Search code examples
sqldatessasdimensional-modeling

Should a Date Dimension be snowflaked?


Whenever some data in a star schema is available on day level, and other on month level, should I create a separate Month dimension, or are there situations where it is preferred to attach the month level-data to the day-level date dimension (for example always on the first day of the month)?

Example:

Let's say I've got a fact table storing orders on day level, attached to a date dimension storing dates on date level.

+---------+      +-----------+
|  Fact   |      | Dim       |
| Orders  |      | Date      |
+---------+      +-----------+
| FK Date |------| FullDate  |
+---------+      | MonthNr   |
                 | Year      |
                 +-----------+

Solution 1: Snowflake the Date dimension, creating a separate Month dimension

Now I've got some sales targets per month that I need to include in the model. Intuitively, my reaction is to create a dimension on month-level, as a snowflake. My date dimension would then contain a FK to this month dimension, so the hierarchy is explicit.

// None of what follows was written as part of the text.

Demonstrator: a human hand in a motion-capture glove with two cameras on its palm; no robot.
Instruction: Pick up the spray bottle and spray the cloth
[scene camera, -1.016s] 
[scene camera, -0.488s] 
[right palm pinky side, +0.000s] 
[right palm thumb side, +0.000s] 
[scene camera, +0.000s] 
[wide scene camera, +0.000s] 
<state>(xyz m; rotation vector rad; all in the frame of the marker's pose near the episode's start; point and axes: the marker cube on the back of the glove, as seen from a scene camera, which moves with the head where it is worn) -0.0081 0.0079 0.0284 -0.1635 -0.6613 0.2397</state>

+---------+      +-----------+
|  Fact   |      | Dim       |
| Orders  |      | Date      |
+---------+      +-----------+      +-----------+      
| FK Date |------| FullDate  |      | Dim Month |      +----------+
+---------+      | Year      |      +-----------+      |  Target  |
                 | Month     |      | Year      |      +----------+
                 | FK Month  |------| YearMonth |------| FK Month |
                 +-----------+      | Month     |      | Target   |
                                    +-----------+      +----------+           

note that the exact set of keys in the fact table (as well as the remaining columns in the date dimension) can be implemented in several ways depending on the choice for optimal, hybrid or standard snowflake

Solution 2: Attach the month-level data to the first day of the month

More recently I've seen more and more people attaching the targets to the original Date dimension, on the first of the month:

+---------+      +-----------+
|  Fact   |      | Dim       |      +----------+
| Orders  |      | Date      |      |  Target  |
+---------+      +-----------+      +----------+
| FK Date |------| FullDate  |------| FK Date  |
+---------+      | MonthNr   |      | Target   |
                 | Year      |      +----------+
                 +-----------+

This last datamodel is especially used whenever the Data Model is primarily used for direct access by customers (for example ad hoc analysis in cross- or pivot tables). To me, it still feels as going against the grain.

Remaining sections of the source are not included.